● Instructions for the task: The data is to be transcribed in full, with nothing missed.

========================================

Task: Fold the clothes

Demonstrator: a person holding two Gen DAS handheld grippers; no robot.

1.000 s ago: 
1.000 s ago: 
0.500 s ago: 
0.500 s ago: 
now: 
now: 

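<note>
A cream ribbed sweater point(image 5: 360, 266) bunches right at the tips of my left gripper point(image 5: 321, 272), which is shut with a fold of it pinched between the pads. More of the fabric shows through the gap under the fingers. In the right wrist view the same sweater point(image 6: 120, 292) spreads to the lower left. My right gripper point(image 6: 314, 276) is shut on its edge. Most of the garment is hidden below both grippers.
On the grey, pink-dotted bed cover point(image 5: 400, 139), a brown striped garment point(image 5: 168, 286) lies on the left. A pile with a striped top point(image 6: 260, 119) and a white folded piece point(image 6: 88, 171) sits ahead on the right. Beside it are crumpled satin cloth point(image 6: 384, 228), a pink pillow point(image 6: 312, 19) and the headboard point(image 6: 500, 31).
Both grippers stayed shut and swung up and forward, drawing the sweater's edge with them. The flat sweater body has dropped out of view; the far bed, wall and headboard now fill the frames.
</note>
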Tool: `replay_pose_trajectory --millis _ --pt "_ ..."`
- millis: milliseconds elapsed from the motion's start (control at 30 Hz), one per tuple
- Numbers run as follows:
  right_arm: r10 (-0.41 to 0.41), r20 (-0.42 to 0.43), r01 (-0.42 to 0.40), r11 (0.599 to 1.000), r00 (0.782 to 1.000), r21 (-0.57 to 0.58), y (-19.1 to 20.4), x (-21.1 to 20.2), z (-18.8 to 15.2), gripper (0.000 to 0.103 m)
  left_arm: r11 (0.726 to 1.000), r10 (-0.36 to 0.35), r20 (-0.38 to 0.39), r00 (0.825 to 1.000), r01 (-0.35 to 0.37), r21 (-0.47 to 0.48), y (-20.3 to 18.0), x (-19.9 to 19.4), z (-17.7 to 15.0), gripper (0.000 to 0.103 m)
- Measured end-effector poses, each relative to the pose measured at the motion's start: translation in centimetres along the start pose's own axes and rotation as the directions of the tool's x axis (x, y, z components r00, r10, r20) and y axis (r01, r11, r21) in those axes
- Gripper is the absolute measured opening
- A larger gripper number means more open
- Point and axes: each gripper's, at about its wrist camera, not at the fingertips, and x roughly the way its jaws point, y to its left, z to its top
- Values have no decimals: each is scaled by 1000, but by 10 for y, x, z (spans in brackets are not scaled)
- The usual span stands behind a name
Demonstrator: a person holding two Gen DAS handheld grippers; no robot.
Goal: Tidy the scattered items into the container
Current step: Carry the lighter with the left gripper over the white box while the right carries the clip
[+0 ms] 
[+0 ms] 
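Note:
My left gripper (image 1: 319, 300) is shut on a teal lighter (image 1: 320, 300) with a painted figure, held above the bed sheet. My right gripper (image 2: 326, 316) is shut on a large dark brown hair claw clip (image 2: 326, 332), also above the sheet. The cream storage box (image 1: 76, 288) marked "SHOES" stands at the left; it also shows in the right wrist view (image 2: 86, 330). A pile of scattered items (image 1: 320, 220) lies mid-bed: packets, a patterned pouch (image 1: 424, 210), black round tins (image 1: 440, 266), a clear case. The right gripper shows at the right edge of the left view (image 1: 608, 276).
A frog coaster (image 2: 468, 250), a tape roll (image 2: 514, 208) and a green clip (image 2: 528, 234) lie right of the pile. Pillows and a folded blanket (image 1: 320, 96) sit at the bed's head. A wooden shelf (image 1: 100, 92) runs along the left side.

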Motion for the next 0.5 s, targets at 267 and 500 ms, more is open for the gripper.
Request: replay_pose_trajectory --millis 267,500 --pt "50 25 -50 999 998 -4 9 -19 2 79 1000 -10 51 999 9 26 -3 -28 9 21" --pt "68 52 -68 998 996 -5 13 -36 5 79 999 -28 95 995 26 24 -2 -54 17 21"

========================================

● Your response:
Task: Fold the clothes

Demonstrator: a person holding two Gen DAS handheld grippers; no robot.

1.000 s ago: 
1.000 s ago: 
0.500 s ago: 
0.500 s ago: 
now: 
now: 

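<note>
A cream ribbed sweater point(image 5: 360, 266) bunches right at the tips of my left gripper point(image 5: 321, 272), which is shut with a fold of it pinched between the pads. More of the fabric shows through the gap under the fingers. In the right wrist view the same sweater point(image 6: 120, 292) spreads to the lower left. My right gripper point(image 6: 314, 276) is shut on its edge. Most of the garment is hidden below both grippers.
On the grey, pink-dotted bed cover point(image 5: 400, 139), a brown striped garment point(image 5: 168, 286) lies on the left. A pile with a striped top point(image 6: 260, 119) and a white folded piece point(image 6: 88, 171) sits ahead on the right. Beside it are crumpled satin cloth point(image 6: 384, 228), a pink pillow point(image 6: 312, 19) and the headboard point(image 6: 500, 31).
Both grippers stayed shut and swung up and forward, drawing the sweater's edge with them. The flat sweater body has dropped out of view; the far bed, wall and headboard now fill the frames.
</note>
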Tool: `replay_pose_trajectory --millis _ --pt "_ ..."`
- millis: milliseconds elapsed from the motion's start (control at 30 Hz), one per tuple
- Numbers run as follows:
  right_arm: r10 (-0.41 to 0.41), r20 (-0.42 to 0.43), r01 (-0.42 to 0.40), r11 (0.599 to 1.000), r00 (0.782 to 1.000), r21 (-0.57 to 0.58), y (-19.1 to 20.4), x (-21.1 to 20.2), z (-18.8 to 15.2), gripper (0.000 to 0.103 m)
  left_arm: r11 (0.726 to 1.000), r10 (-0.36 to 0.35), r20 (-0.38 to 0.39), r00 (0.825 to 1.000), r01 (-0.35 to 0.37), r21 (-0.47 to 0.48), y (-20.3 to 18.0), x (-19.9 to 19.4), z (-17.7 to 15.0), gripper (0.000 to 0.103 m)
- Measured end-effector poses, each relative to the pose measured at the motion's start: translation in centimetres along the start pose's own axes and rotation as the directions of the tool's x axis (x, y, z components r00, r10, r20) and y axis (r01, r11, r21) in those axes
- Gripper is the absolute measured opening
- A larger gripper number means more open
- Point and axes: each gripper's, at about its wrist camera, not at the fingertips, and x roughly the way its jaws point, y to its left, z to its top
- Values have no decimals: each is scaled by 1000, but by 10 for y, x, z (spans in brackets are not scaled)
- The usual span stands behind a name
Demonstrator: a person holding two Gen DAS handheld grippers; no robot.
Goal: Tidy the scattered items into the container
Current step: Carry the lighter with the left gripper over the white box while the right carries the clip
[+0 ms] 
[+0 ms] 
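Note:
My left gripper (image 1: 319, 300) is shut on a teal lighter (image 1: 320, 300) with a painted figure, held above the bed sheet. My right gripper (image 2: 326, 316) is shut on a large dark brown hair claw clip (image 2: 326, 332), also above the sheet. The cream storage box (image 1: 76, 288) marked "SHOES" stands at the left; it also shows in the right wrist view (image 2: 86, 330). A pile of scattered items (image 1: 320, 220) lies mid-bed: packets, a patterned pouch (image 1: 424, 210), black round tins (image 1: 440, 266), a clear case. The right gripper shows at the right edge of the left view (image 1: 608, 276).
A frog coaster (image 2: 468, 250), a tape roll (image 2: 514, 208) and a green clip (image 2: 528, 234) lie right of the pile. Pillows and a folded blanket (image 1: 320, 96) sit at the bed's head. A wooden shelf (image 1: 100, 92) runs along the left side.
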
Motion for the next 0.5 s, targets at 267 and 500 ms, more is open for the gripper.
Request: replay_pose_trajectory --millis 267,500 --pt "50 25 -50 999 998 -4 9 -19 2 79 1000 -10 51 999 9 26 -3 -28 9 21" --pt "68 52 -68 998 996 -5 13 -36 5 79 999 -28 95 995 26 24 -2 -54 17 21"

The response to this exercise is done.